TASK DETAILS: Restate word for word the entries below, starting at the line with "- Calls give" and ending at the line with "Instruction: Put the". Keep both end lines and omit the pictures.

╭─ DATA LISTING

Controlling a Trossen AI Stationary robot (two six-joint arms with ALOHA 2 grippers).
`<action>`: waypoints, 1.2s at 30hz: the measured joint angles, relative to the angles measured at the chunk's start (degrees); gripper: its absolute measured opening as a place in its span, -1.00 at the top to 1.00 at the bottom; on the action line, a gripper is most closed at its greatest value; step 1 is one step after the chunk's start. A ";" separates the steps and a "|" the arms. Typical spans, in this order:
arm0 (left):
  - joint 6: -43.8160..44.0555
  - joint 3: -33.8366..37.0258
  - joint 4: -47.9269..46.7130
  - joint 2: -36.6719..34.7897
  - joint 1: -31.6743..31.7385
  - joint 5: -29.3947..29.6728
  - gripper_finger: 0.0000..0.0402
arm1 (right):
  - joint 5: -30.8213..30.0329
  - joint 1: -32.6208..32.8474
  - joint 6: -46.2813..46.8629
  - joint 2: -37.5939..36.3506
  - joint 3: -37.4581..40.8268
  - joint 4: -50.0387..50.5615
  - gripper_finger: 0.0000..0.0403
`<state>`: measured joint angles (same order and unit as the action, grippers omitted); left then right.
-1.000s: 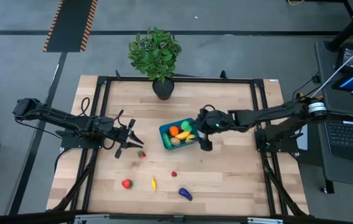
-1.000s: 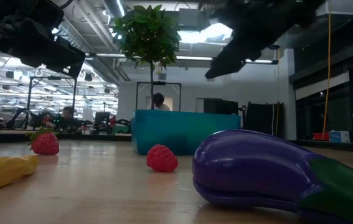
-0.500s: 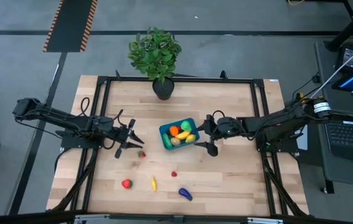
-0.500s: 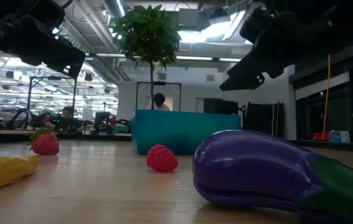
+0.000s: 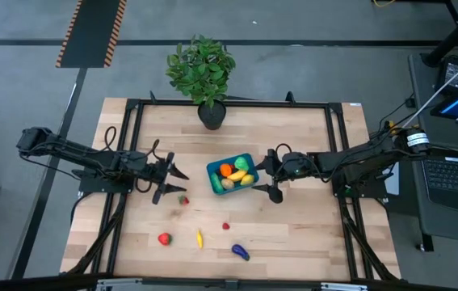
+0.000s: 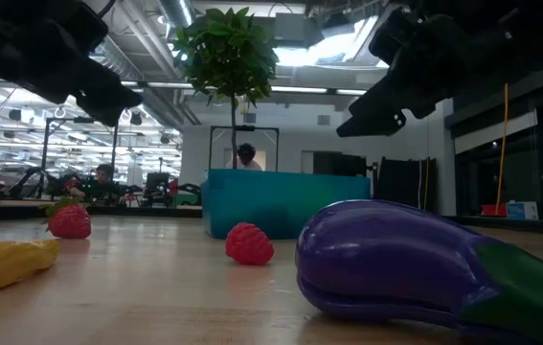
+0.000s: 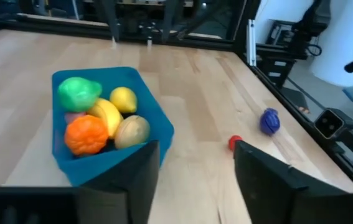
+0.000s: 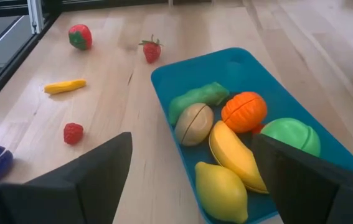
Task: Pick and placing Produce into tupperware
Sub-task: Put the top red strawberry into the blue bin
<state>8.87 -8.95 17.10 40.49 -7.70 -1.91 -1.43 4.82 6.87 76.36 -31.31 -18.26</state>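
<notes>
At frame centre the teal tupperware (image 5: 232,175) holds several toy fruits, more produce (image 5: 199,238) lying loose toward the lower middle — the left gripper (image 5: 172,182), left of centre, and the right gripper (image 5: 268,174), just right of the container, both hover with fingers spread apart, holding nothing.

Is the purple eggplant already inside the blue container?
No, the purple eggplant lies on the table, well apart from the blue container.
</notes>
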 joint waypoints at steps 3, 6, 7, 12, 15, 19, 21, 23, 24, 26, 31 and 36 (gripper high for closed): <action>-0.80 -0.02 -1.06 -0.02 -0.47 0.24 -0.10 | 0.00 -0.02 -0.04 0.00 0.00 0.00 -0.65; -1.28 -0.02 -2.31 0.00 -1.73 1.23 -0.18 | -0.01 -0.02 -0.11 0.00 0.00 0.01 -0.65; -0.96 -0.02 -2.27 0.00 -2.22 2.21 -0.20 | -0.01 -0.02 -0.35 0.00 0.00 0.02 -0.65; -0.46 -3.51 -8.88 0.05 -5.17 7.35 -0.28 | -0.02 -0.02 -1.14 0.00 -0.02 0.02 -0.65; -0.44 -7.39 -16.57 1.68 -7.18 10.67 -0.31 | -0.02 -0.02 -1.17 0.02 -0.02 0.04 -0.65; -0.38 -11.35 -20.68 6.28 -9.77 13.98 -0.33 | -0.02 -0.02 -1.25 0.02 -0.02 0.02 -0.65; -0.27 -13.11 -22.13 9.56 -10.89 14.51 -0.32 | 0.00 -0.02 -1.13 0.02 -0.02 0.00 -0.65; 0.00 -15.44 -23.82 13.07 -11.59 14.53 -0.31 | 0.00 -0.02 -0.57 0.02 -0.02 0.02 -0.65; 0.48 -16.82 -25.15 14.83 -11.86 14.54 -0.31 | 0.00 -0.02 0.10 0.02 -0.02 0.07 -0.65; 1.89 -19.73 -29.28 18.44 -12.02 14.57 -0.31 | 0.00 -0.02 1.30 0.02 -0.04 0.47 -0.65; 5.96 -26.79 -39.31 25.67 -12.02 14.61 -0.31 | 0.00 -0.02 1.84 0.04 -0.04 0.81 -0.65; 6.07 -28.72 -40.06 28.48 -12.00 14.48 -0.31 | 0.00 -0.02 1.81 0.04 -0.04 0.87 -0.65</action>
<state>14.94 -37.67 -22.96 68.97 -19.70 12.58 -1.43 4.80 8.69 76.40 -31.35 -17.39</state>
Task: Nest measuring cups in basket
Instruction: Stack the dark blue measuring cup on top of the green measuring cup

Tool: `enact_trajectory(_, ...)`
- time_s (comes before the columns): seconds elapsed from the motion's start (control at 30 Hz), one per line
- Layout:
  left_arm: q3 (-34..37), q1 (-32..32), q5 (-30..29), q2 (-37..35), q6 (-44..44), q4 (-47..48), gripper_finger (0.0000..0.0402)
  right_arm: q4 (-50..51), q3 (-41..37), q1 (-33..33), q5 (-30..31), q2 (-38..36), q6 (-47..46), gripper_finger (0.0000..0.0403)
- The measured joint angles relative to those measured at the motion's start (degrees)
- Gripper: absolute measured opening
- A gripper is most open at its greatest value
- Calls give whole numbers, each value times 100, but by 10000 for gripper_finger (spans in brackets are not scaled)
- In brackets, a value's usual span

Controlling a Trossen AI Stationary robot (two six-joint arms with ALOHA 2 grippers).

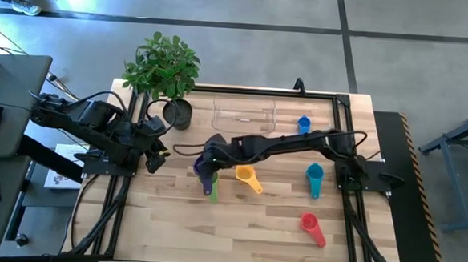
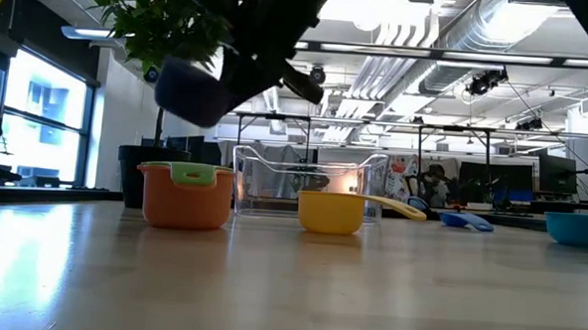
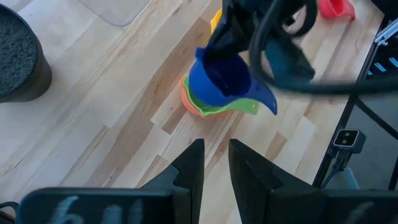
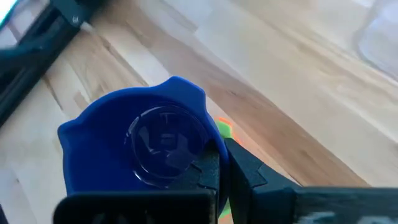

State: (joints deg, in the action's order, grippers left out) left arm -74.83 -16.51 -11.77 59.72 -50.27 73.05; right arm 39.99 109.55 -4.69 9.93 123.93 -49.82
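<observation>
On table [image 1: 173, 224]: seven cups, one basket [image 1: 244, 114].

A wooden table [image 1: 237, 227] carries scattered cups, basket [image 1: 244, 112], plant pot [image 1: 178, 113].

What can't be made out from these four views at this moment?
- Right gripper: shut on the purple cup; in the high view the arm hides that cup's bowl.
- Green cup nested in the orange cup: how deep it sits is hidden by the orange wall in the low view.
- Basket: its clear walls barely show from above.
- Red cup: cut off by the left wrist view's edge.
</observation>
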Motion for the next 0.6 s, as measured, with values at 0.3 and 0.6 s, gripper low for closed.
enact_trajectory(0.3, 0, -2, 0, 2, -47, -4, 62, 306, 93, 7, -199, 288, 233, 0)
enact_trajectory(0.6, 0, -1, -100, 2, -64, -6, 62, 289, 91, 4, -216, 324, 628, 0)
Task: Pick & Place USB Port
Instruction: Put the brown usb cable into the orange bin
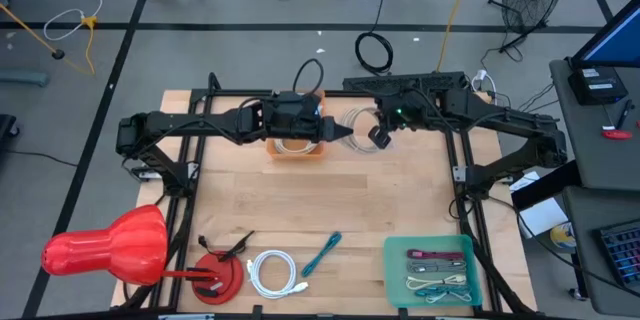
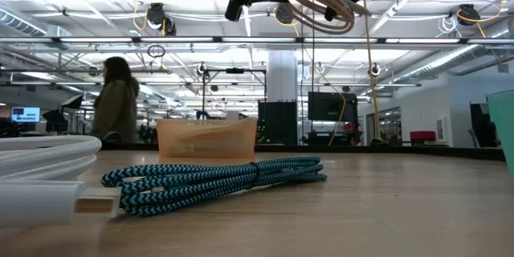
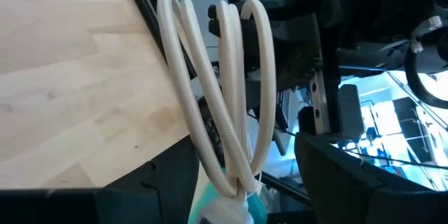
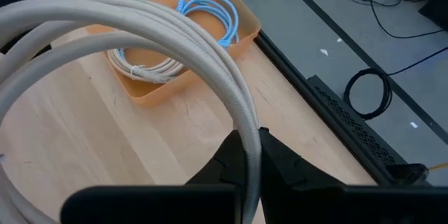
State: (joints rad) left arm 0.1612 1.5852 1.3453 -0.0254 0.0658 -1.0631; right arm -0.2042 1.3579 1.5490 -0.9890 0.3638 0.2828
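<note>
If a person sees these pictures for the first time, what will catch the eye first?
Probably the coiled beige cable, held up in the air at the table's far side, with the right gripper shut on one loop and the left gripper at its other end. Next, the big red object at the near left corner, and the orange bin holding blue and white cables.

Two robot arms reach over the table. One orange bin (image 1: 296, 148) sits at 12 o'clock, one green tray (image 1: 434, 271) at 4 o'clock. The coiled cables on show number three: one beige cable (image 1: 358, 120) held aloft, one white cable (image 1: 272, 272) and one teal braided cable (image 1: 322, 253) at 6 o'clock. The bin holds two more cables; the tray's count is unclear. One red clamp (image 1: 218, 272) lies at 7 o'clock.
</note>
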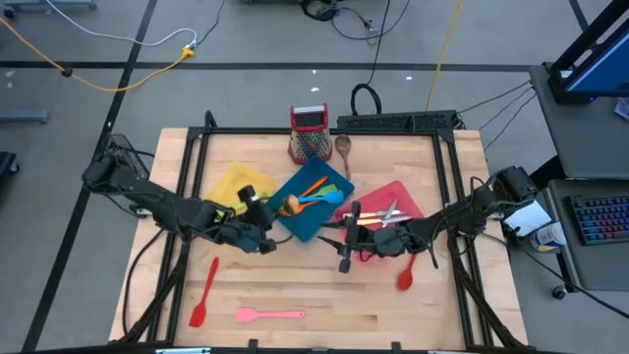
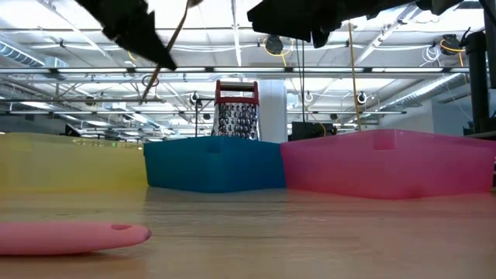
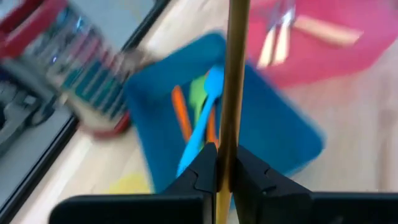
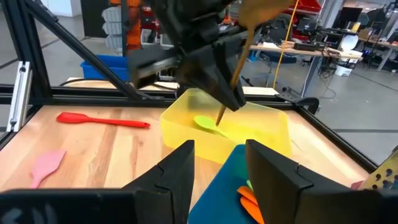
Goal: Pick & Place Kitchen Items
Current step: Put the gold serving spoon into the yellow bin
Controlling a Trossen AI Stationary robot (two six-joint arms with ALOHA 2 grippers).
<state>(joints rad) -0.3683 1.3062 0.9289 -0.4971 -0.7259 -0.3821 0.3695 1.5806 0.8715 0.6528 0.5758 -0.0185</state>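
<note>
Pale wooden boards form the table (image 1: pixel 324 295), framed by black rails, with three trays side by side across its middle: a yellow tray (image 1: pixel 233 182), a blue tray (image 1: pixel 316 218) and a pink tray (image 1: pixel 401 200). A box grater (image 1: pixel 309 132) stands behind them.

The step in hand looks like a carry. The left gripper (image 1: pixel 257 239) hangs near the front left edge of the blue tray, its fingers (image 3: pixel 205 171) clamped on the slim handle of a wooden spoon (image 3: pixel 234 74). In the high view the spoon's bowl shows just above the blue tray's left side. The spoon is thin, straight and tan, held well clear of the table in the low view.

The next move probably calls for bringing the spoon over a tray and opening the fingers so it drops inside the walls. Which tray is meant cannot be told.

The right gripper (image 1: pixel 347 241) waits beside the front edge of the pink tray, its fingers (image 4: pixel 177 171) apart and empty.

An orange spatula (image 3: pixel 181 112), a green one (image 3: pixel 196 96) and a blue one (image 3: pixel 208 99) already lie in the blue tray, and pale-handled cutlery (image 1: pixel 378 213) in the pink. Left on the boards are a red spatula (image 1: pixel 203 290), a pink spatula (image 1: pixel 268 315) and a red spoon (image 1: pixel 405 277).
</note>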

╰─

RESULT OF THIS EXERCISE:
- Calls give whole numbers, each value times 100, but by 10000 for gripper_finger (spans in brackets are not scaled)
- In brackets, a value's usual span

Controlling a Trossen AI Stationary robot (two six-joint arms with ALOHA 2 grippers).


State: (joints deg, in the action's order, grippers left out) left arm -74.83 -16.51 -11.77 59.72 -50.27 73.05; right arm 39.99 109.55 -4.69 9.93 123.93 -49.82
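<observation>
On table [image 1: 173, 224]: seven cups, one basket [image 1: 244, 114].

A wooden table [image 1: 237, 227] carries scattered cups, basket [image 1: 244, 112], plant pot [image 1: 178, 113].

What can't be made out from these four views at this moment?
- Right gripper: shut on the purple cup; in the high view the arm hides that cup's bowl.
- Green cup nested in the orange cup: how deep it sits is hidden by the orange wall in the low view.
- Basket: its clear walls barely show from above.
- Red cup: cut off by the left wrist view's edge.
</observation>
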Motion for the next 0.6 s, as measured, with values at 0.3 and 0.6 s, gripper low for closed.
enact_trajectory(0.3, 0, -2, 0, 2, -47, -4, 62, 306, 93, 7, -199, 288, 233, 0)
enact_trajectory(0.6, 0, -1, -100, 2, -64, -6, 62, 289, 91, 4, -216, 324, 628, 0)
Task: Pick & Place USB Port
Instruction: Put the brown usb cable into the orange bin

No more work remains on this exercise.